→ **ASSIGNMENT**
Your answer should be the full listing, copied word for word.

:::

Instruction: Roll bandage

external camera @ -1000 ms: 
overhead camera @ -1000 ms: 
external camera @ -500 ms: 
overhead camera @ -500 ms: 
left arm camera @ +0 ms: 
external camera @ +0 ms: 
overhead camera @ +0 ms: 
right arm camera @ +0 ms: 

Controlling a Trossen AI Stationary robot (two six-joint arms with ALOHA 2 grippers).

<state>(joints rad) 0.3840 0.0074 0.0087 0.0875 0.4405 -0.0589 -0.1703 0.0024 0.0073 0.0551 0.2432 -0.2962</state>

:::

→ **ANSWER SECTION**
Instruction: Roll bandage

external camera @ -1000 ms: 
overhead camera @ -1000 ms: 
external camera @ -500 ms: 
overhead camera @ -500 ms: 
left arm camera @ +0 ms: 
external camera @ +0 ms: 
overhead camera @ +0 ms: 
right arm camera @ +0 ms: 

Controlling a Trossen AI Stationary robot (two six-joint arms with ALOHA 2 grippers).

<state>(joints rad) 0.3840 0.0074 0.0087 0.0875 0.4405 -0.0589 -0.1703 0.0024 0.0073 0.0551 0.2432 -0.2962</state>

This is the complete answer to the exercise.